### PROBLEM DESCRIPTION
In the records below, find the line with "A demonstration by" and the line with "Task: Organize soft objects". Print both exactly, along with every line between them, and no other line.

=== Begin Enclosure ===

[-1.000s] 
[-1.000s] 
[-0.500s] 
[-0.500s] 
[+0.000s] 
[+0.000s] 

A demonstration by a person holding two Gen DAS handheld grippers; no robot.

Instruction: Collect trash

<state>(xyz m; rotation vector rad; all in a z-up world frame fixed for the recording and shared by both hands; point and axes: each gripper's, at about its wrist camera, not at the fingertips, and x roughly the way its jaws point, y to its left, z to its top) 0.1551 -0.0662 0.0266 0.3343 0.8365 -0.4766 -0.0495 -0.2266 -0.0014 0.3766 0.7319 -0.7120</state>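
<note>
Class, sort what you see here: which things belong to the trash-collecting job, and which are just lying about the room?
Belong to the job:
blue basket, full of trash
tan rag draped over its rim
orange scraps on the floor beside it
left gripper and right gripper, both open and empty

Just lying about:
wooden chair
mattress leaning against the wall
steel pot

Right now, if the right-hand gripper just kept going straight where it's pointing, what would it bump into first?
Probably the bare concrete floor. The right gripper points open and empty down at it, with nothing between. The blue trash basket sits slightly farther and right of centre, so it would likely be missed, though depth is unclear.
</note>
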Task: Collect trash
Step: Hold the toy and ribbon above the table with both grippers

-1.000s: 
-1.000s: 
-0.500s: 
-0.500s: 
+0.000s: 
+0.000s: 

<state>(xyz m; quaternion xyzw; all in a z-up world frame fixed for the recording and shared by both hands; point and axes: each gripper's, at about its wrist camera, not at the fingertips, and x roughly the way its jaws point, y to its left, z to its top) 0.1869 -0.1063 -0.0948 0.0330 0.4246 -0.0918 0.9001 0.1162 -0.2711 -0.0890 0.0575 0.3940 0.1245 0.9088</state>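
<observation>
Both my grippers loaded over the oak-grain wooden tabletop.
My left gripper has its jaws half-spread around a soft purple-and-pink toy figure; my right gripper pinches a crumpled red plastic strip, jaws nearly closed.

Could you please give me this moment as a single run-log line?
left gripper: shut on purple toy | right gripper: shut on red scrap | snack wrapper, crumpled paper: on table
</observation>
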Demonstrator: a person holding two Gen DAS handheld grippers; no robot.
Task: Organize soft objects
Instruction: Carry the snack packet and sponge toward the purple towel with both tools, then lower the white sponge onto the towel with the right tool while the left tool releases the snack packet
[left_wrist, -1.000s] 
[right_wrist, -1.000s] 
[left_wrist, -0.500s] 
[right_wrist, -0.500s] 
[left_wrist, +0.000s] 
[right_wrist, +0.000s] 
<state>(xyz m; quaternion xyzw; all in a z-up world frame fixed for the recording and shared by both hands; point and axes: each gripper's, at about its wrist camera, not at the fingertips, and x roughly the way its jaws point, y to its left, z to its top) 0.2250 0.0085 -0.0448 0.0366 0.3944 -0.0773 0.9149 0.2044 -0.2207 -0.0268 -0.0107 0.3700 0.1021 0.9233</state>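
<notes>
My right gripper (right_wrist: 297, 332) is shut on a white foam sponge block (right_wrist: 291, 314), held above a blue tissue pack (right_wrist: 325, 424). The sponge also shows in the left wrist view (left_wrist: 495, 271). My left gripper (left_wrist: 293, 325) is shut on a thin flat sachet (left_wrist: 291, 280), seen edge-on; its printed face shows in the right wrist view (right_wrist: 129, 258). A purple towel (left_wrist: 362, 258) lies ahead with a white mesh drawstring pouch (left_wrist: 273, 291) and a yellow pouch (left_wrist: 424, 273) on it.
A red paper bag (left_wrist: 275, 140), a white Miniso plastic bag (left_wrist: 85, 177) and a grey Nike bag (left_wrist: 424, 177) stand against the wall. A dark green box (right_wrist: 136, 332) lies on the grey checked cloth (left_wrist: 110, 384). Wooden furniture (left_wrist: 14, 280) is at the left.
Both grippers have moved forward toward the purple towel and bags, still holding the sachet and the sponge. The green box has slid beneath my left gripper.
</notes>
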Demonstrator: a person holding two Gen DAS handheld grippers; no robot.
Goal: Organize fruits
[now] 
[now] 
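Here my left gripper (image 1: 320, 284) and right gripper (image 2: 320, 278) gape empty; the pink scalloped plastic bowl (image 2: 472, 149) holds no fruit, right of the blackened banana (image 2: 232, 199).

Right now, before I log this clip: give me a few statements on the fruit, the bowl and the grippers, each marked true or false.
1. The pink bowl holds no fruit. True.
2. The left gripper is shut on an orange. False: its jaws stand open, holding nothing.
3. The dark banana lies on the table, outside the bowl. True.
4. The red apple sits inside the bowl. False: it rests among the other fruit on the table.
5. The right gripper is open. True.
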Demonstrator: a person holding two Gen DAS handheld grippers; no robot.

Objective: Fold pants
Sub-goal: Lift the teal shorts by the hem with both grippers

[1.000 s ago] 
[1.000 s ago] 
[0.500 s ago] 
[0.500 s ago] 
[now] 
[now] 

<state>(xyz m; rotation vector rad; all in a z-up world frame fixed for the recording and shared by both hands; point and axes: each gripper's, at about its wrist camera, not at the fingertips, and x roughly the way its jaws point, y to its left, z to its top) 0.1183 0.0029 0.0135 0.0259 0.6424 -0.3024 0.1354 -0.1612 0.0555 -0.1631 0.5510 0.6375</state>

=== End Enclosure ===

### SOLUTION
A demonstration by a person holding two Gen DAS handheld grippers; no robot.

Instruction: Collect trash

<state>(xyz m; rotation vector rad; all in a z-up world frame fixed for the recording and shared by both hands; point and axes: each gripper's, at about its wrist camera, not at the fingertips, and x roughly the way its jaws point, y to its left, z to its top) 0.1551 -0.0662 0.0266 0.3343 0.8365 -0.4766 -0.0495 -0.2266 -0.0014 0.3766 0.7319 -0.7120</state>
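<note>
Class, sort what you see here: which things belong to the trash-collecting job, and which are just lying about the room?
Belong to the job:
blue basket, full of trash
tan rag draped over its rim
orange scraps on the floor beside it
left gripper and right gripper, both open and empty

Just lying about:
wooden chair
mattress leaning against the wall
steel pot

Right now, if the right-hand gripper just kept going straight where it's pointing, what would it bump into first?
Probably the bare concrete floor. The right gripper points open and empty down at it, with nothing between. The blue trash basket sits slightly farther and right of centre, so it would likely be missed, though depth is unclear.
</note>
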Task: Collect trash
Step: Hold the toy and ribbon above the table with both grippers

-1.000s: 
-1.000s: 
-0.500s: 
-0.500s: 
+0.000s: 
+0.000s: 

<state>(xyz m; quaternion xyzw; all in a z-up world frame fixed for the recording and shared by both hands; point and axes: each gripper's, at about its wrist camera, not at the fingertips, and x roughly the way its jaws point, y to its left, z to its top) 0.1869 -0.1063 -0.0948 0.0330 0.4246 -0.0918 0.9001 0.1162 -0.2711 -0.0890 0.0575 0.3940 0.1245 0.9088</state>
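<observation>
Both my grippers loaded over the oak-grain wooden tabletop.
My left gripper has its jaws half-spread around a soft purple-and-pink toy figure; my right gripper pinches a crumpled red plastic strip, jaws nearly closed.

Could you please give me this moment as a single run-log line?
left gripper: shut on purple toy | right gripper: shut on red scrap | snack wrapper, crumpled paper: on table
</observation>
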Demonstrator: a person holding two Gen DAS handheld grippers; no robot.
Task: Organize soft objects

The exercise contains no remaining tasks.